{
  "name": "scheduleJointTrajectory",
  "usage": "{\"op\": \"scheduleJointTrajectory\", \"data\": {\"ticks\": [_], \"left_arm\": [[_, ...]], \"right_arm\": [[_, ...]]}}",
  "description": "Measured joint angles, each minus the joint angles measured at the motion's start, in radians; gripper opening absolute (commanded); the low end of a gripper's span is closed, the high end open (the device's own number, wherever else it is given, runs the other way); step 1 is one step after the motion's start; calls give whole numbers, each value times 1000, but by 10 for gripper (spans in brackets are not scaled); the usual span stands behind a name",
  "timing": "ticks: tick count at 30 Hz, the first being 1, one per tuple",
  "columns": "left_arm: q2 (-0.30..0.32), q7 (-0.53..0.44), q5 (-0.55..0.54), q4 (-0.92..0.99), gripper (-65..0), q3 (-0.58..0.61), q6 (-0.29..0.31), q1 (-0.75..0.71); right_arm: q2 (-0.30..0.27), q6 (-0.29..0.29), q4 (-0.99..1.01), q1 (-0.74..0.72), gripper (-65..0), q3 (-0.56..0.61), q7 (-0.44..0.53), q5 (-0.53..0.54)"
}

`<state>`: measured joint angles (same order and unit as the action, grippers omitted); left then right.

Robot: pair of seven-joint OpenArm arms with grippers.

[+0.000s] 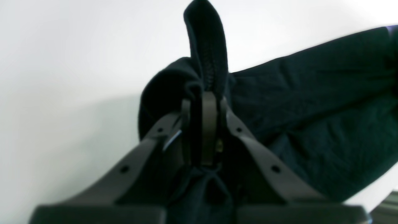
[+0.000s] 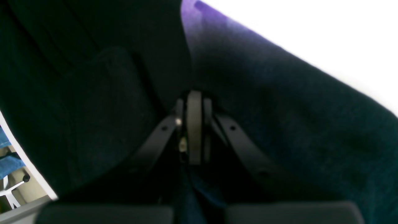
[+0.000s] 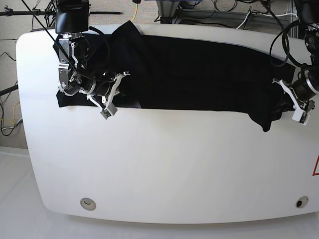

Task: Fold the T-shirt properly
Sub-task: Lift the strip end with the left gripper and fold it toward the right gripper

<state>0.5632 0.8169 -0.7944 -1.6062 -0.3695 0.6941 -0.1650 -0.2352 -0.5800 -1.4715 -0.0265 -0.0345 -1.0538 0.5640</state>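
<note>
Black cloth fills the middle of the left wrist view: the left gripper (image 1: 203, 102) has its jaws pressed together on a fold of the T-shirt (image 1: 311, 102), and a tongue of that fabric stands up above the fingertips. More of the shirt spreads off to the right in soft wrinkles. Behind it the table (image 1: 62, 77) is plain white with a faint grey shadow.

From the right wrist, dark cloth covers nearly everything. The right gripper (image 2: 194, 102) is closed on the T-shirt (image 2: 295, 130), with fabric bunched on both sides of its fingers. A patch of purple shows along the upper edge of the cloth. White table (image 2: 311, 37) lies beyond at the upper right. In the lower left corner, past the table edge, a bit of blue and the leg of a wheeled chair (image 2: 12, 186) can be seen.

From the base view, the T-shirt (image 3: 199, 74) lies as a long black band across the far part of the white, round-cornered table (image 3: 164, 164). The right gripper (image 3: 107, 102) grips it at the left end, the left gripper (image 3: 291, 102) at the right end, where a corner of cloth hangs toward the near side. Cables (image 3: 219, 12) trail on the floor behind the table. Two small round fittings (image 3: 88, 202) sit near the front edge.
</note>
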Motion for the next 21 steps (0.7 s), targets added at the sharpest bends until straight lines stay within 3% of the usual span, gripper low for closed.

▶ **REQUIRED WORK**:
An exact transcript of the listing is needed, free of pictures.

▶ **ANSWER FOR THIS EXERCISE**:
{
  "name": "scheduleJointTrajectory",
  "usage": "{\"op\": \"scheduleJointTrajectory\", \"data\": {\"ticks\": [_], \"left_arm\": [[_, ...]], \"right_arm\": [[_, ...]]}}",
  "description": "Measured joint angles, each minus the joint angles measured at the motion's start, in radians; gripper opening absolute (commanded); the low end of a gripper's span is closed, the high end open (the device's own number, wherever else it is given, runs the other way); step 1 is one step after the motion's start; calls give whole numbers, each value times 1000, but by 10 for gripper (spans in brackets are not scaled); the usual span stands behind a name",
  "timing": "ticks: tick count at 30 Hz, the first being 1, one per tuple",
  "columns": "left_arm: q2 (-0.30..0.32), q7 (-0.53..0.44), q5 (-0.55..0.54), q4 (-0.92..0.99), gripper (-65..0), q3 (-0.58..0.61), q6 (-0.29..0.31), q1 (-0.75..0.71); right_arm: q2 (-0.30..0.27), q6 (-0.29..0.29), q4 (-0.99..1.01), q1 (-0.74..0.72), gripper (-65..0), q3 (-0.56..0.61), q7 (-0.44..0.53), q5 (-0.53..0.54)"
}

`<state>`: measured joint angles (same order and unit as the action, grippers omitted); left then right.

Robot: pair of seven-joint OpenArm arms with grippers.

[+0.000s] 
[+0.000s] 
[+0.000s] 

Task: Fold the T-shirt properly
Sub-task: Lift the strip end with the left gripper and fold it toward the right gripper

<state>0.5632 0.8169 -0.7944 -1.6062 -0.3695 0.6941 -0.1650 -0.2352 -0.5800 -1.4715 -0.0265 -0.0345 -1.0538 0.5640</state>
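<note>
Black cloth fills the middle of the left wrist view: the left gripper (image 1: 203, 102) has its jaws pressed together on a fold of the T-shirt (image 1: 311, 102), and a tongue of that fabric stands up above the fingertips. More of the shirt spreads off to the right in soft wrinkles. Behind it the table (image 1: 62, 77) is plain white with a faint grey shadow.

From the right wrist, dark cloth covers nearly everything. The right gripper (image 2: 194, 102) is closed on the T-shirt (image 2: 295, 130), with fabric bunched on both sides of its fingers. A patch of purple shows along the upper edge of the cloth. White table (image 2: 311, 37) lies beyond at the upper right. In the lower left corner, past the table edge, a bit of blue and the leg of a wheeled chair (image 2: 12, 186) can be seen.

From the base view, the T-shirt (image 3: 199, 74) lies as a long black band across the far part of the white, round-cornered table (image 3: 164, 164). The right gripper (image 3: 107, 102) grips it at the left end, the left gripper (image 3: 291, 102) at the right end, where a corner of cloth hangs toward the near side. Cables (image 3: 219, 12) trail on the floor behind the table. Two small round fittings (image 3: 88, 202) sit near the front edge.
</note>
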Motion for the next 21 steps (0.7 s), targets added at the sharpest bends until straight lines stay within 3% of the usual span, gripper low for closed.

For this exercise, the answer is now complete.